Information acquisition at stage three

Figure 9 (left) illustrates the frequency of each attribute utilized in the product comparison. For all types of participants, price is most frequently compared, which means that people treat price as a crucial factor in online purchasing. Moreover, significantly more participants used {opinion attribute, sentiment} pairs extracted from reviews to perform feature-by-feature comparison between products compared to those merely referring to an overall review score (22/43 vs. 5/43), χ2 (1) = 10.7, p < .001.

Fig. 9.
figure 9

Attributes in product comparison

Out of the 27 participants who compared customer reviews, 13/27 participants made their decisions based on numerical values, 3/27 participants relied on adjective-noun word pairs, and 11/27 participants referred to both, as shown in Fig. 9 (right).

5 Conclusion

The results of the formative study provide practical implications on E-commerce interface design. For the interface of screening out interesting alternatives, we propose that: (1) including both static features and opinion attributes in filter, (2) visualizing the value distribution of each attribute and the correlation among attributes, (3) enabling users to sort alternatives by multiple attributes and giving different weight to attributes, and (4) in addition to static features, integrating opinion attributes in sorting.
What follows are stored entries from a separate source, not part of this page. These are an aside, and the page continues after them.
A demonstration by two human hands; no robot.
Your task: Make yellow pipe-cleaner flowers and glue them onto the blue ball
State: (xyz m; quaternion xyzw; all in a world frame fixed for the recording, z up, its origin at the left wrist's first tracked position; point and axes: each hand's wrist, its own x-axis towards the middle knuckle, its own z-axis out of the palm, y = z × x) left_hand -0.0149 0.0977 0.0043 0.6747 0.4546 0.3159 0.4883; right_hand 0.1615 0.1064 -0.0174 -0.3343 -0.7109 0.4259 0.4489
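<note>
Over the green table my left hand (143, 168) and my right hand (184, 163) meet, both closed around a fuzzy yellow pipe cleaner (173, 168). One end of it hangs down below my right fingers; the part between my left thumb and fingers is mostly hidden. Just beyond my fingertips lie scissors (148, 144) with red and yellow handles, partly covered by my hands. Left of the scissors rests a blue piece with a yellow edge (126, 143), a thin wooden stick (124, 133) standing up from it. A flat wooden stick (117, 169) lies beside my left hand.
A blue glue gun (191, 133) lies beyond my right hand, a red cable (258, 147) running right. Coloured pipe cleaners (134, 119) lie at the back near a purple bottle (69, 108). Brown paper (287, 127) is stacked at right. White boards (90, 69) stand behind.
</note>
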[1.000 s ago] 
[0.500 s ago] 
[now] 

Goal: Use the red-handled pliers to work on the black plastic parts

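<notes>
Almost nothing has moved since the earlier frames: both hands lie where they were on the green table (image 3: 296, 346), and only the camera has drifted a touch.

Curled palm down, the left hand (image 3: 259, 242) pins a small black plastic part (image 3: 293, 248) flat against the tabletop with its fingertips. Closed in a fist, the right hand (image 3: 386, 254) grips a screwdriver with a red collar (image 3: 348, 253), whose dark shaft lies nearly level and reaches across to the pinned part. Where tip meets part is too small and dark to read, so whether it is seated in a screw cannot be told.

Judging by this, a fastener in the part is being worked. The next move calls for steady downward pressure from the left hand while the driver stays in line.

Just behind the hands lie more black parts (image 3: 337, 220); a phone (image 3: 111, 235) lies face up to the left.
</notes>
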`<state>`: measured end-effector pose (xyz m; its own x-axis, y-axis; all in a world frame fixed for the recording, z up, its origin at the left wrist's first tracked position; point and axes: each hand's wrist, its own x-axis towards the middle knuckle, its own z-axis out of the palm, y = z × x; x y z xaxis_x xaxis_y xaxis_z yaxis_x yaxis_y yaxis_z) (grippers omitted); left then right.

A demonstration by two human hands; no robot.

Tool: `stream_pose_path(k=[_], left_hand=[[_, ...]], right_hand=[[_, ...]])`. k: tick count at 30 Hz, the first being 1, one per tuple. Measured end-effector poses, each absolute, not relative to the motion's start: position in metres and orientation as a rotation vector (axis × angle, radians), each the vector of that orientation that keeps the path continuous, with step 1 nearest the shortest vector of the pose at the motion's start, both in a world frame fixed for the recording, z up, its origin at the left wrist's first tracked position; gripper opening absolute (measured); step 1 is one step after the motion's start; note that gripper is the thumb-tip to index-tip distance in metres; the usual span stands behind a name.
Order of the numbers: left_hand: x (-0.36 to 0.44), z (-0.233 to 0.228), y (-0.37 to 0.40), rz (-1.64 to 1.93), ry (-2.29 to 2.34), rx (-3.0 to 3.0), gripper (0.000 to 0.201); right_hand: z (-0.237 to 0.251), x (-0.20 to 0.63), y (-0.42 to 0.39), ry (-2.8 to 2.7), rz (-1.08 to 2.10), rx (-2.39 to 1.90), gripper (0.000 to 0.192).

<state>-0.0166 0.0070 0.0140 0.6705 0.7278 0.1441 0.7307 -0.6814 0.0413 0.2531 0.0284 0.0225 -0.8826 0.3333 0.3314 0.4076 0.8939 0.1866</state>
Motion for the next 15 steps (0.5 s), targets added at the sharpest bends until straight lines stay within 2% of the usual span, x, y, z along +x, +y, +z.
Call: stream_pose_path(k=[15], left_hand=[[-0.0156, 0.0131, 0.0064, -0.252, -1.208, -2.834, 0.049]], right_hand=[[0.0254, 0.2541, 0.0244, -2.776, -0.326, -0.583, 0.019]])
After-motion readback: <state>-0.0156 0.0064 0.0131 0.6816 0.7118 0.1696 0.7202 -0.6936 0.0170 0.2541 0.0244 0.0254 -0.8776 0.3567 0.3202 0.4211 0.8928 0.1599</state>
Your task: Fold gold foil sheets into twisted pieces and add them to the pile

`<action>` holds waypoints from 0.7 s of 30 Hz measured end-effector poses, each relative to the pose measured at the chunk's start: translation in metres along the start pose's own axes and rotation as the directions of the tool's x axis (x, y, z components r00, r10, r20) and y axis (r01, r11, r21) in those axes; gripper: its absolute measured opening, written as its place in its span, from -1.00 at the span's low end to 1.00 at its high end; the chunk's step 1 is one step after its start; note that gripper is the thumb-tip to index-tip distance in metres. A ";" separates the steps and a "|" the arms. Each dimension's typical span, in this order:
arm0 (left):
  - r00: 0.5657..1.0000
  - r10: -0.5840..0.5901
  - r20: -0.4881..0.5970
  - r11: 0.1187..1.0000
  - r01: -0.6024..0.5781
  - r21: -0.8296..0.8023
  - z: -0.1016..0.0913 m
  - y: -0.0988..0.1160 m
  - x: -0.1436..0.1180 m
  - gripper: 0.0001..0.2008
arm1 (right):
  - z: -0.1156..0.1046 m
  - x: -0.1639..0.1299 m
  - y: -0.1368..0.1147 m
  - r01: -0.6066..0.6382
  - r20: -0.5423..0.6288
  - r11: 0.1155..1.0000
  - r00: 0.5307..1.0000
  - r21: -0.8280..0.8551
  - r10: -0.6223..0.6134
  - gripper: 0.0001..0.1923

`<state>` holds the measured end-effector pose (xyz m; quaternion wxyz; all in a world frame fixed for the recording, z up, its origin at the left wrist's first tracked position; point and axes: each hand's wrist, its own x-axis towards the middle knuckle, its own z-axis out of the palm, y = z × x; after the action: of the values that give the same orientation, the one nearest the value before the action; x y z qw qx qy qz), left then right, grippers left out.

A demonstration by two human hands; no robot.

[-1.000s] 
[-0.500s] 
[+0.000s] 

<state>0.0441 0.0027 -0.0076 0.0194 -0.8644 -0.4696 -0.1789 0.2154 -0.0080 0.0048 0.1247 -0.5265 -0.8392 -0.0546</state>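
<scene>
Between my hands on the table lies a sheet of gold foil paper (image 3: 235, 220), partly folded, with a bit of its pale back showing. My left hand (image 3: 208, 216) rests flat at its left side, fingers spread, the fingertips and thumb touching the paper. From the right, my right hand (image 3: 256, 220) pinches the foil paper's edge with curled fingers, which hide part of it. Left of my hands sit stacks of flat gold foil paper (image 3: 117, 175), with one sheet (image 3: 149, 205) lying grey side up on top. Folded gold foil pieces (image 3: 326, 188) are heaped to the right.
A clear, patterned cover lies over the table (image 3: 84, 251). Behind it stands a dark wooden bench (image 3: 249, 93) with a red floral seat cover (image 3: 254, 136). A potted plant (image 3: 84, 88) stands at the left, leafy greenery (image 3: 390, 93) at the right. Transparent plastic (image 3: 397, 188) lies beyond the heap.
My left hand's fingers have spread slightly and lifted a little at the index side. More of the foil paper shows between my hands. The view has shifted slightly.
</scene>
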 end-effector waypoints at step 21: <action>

For the detail page, the following advices are concluded: (1) categorizing customer reviews by features, (2) in addition to the average rating and number of reviews, representing time distribution for opinion attributes to support the analysis of temporal evolution, (3) coupling numerical values with verbal values (i.e., adjective-noun word pairs and raw reviews), and (4) facilitating users to inspect the latest and most negative raw reviews. As to comparison interface, we suggest that: (1) decreasing the difficulty in calculating value difference on each attribute across alternatives, (2) summarizing customer reviews in the form of {feature, sentiment}, and (3) representing both numerical and verbal values toward each opinion attribute.